Migliorelli ressalta que as empresas atendidas pela Atlantic Hub fora do fundo de investimentos são de porte médio, mas que já atingiram um tamanho relevante no Brasil e que desejam ter parte do faturamento em moeda forte. “As empresas que instalam sua sede em Portugal têm a disposição um mercado de mais de 500 milhões de consumidores. A partir daí, ganham robustez na imagem”, afirma. Ele conta que, entre as inovações que uma das empresas assessorada por ele está trazendo para a Europa é o parcelamento do crédito, que não é comum na região, mas muito frequente no Brasil. No geral, os brasileiros são muito criativos”, acrescenta.

O executivo reforça que a primeira barreira que os empreendedores brasileiros enfrentam em Portugal é cultural. Os portugueses são mais fechados. “Mas, quando se chega com humildade e se ganha a confiança, tudo flui com mais facilidade”, destaca. “É importante deixar claro que não trazemos para Portugal qualquer empresa, qualquer negócio. Só aceitamos trabalhar com empresas que têm capacidade real de dar certo”, frisa.

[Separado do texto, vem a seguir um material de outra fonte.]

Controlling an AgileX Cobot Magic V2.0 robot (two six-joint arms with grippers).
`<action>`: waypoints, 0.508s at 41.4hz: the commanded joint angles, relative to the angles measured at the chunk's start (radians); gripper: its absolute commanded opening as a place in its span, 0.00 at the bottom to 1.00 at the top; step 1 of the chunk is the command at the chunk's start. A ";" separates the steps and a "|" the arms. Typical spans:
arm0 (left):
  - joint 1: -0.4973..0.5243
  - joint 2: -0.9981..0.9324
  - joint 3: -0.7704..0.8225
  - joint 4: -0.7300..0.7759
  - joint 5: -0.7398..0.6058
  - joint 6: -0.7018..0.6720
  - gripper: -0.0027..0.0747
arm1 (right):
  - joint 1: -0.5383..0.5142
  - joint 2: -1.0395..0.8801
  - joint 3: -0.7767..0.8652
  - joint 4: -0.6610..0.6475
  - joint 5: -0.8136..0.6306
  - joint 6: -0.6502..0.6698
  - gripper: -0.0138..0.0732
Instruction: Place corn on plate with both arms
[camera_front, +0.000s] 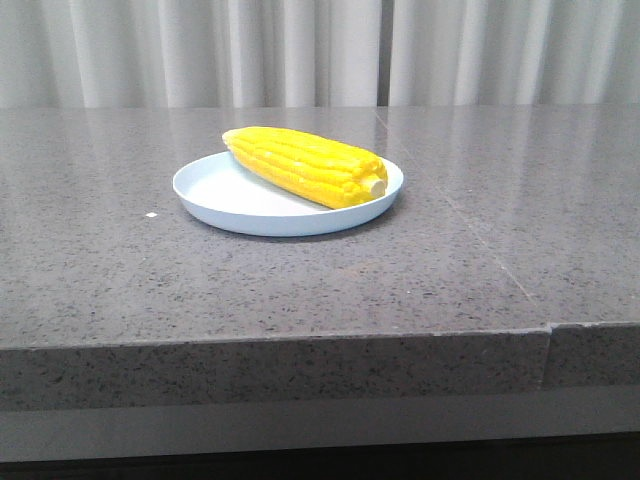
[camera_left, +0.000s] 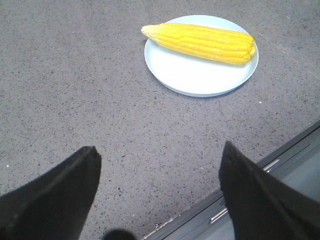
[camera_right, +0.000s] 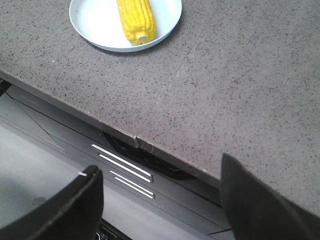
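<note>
Both arms: I see them only in my wrist views
Left gripper (camera_left: 157, 192): spread wide, holding nothing
Corn (camera_front: 305, 165): lying across the plate (camera_front: 230, 205), stub toward my right
Right gripper (camera_right: 157, 200): spread wide, holding nothing

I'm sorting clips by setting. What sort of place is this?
Probably a staged lab or test bench, not a home kitchen: a speckled grey stone counter bearing only a plate with corn, and pale curtains closing off the back.
</note>
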 joint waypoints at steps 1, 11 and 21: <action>-0.008 0.002 -0.027 0.000 -0.091 -0.008 0.67 | -0.001 -0.020 -0.008 -0.013 -0.075 -0.014 0.76; -0.008 0.002 -0.027 0.000 -0.090 -0.008 0.65 | -0.001 -0.023 -0.005 -0.013 -0.076 -0.014 0.63; -0.008 0.002 -0.027 0.000 -0.090 -0.008 0.31 | -0.001 -0.023 -0.005 -0.013 -0.076 -0.014 0.16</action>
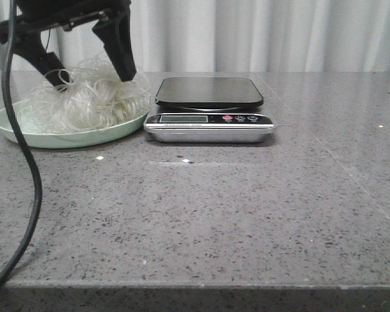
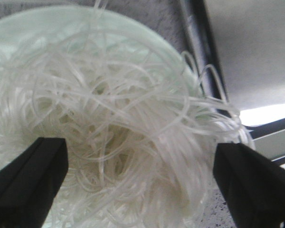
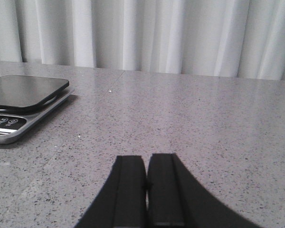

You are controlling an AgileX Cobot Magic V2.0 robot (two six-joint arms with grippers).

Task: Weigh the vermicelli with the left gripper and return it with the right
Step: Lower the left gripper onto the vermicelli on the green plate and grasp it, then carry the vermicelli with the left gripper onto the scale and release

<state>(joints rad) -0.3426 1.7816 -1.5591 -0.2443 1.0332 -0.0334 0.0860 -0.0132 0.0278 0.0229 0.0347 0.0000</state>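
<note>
Straddling the vermicelli (image 1: 84, 97) from above: left gripper (image 1: 88, 73), fingers spread wide, one black finger (image 2: 26, 183) on each flank of the clump, not yet closed on it. Heaped in a pale green plate (image 1: 71, 138) at about 10 o'clock on the grey speckled table (image 1: 214, 214), just beside a kitchen scale (image 1: 209, 110) with bare black platform, near 12 o'clock. Low over open tabletop, well apart from the scale: right gripper (image 3: 146, 190), fingers pressed together, holding nothing. Trailing at 8 o'clock: black cable (image 1: 27, 195).
</note>
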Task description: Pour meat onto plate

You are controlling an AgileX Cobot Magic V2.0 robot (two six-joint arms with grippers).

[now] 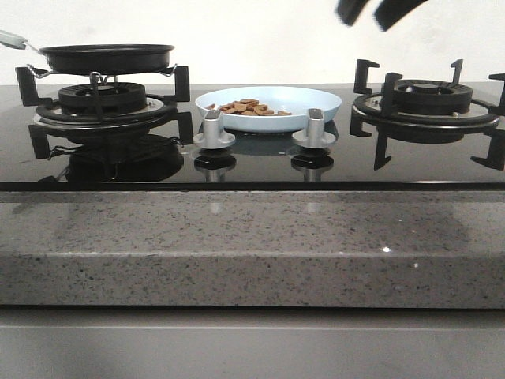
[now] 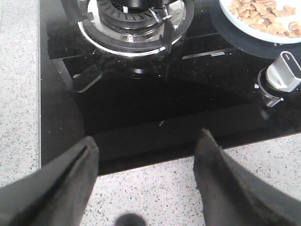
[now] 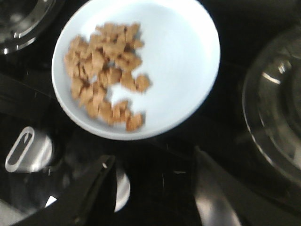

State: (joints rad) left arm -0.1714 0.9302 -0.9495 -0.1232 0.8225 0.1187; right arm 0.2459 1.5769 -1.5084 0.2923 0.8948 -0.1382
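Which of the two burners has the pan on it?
The left burner. The black pan sits on its grate, beside the plate of meat. The right burner has nothing on it.

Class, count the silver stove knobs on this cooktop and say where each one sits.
2. The left knob stands in front of the plate's left side; the right knob stands in front of its right side. None appear hidden.

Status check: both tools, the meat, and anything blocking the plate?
Left tool open, empty. Right tool open, above plate. Meat on plate. Nothing blocking.
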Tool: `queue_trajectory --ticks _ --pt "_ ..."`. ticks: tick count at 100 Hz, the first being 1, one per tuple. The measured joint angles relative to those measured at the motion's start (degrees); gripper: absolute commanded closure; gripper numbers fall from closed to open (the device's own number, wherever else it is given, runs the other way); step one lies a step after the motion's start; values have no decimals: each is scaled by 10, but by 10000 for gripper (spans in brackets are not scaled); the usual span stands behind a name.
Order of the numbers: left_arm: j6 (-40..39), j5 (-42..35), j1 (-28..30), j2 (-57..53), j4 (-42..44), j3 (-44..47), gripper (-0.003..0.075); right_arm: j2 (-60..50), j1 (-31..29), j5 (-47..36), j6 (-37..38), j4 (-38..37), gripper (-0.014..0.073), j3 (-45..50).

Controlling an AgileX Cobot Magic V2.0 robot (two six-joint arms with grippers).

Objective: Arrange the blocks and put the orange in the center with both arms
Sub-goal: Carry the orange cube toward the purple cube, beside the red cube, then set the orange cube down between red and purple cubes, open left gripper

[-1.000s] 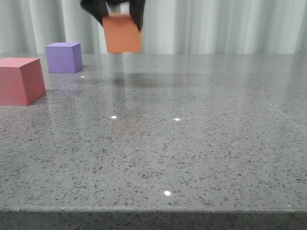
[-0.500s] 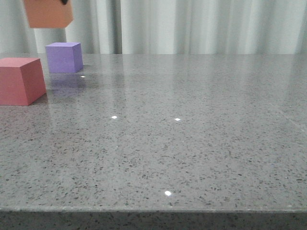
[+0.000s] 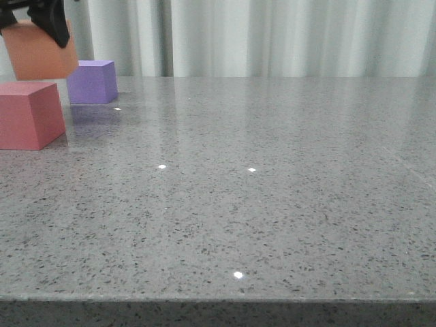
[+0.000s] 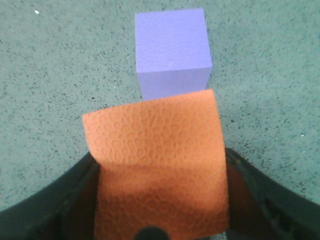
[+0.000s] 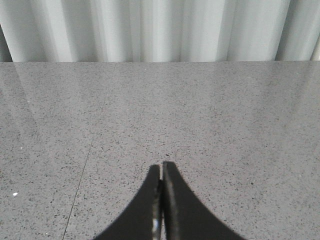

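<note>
Three cubes sit at the far left of the grey worktop (image 3: 272,204). The left claw (image 4: 160,200) pinches the orange cube (image 3: 41,58) above the worktop, between the pinkish-red cube (image 3: 27,114) nearer and the purple cube (image 3: 92,82) farther. The right claw (image 5: 161,172) hangs over bare worktop, fingers pressed together.

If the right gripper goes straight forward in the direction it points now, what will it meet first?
Probably nothing on the table: ahead of the shut right gripper only bare grey surface shows, up to the curtain behind the far edge. Depth is hard to judge.
</note>
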Motion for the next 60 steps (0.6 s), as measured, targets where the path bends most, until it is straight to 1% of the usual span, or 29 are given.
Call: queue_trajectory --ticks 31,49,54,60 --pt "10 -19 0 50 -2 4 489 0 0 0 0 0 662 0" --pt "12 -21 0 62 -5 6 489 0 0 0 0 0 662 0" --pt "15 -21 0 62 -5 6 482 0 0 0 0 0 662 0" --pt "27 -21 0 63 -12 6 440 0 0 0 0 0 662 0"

No entender de Migliorelli, ainda há um desconhecimento por parte dos empresários brasileiros sobre a importância estratégica de Portugal para se entrar na Europa. “Neste segundo semestre, haverá grandes linhas de financiamento governamentais para o setor privado. Portanto, é muito importante que os empreendedores estejam atentos para não perder oportunidades”, avisa.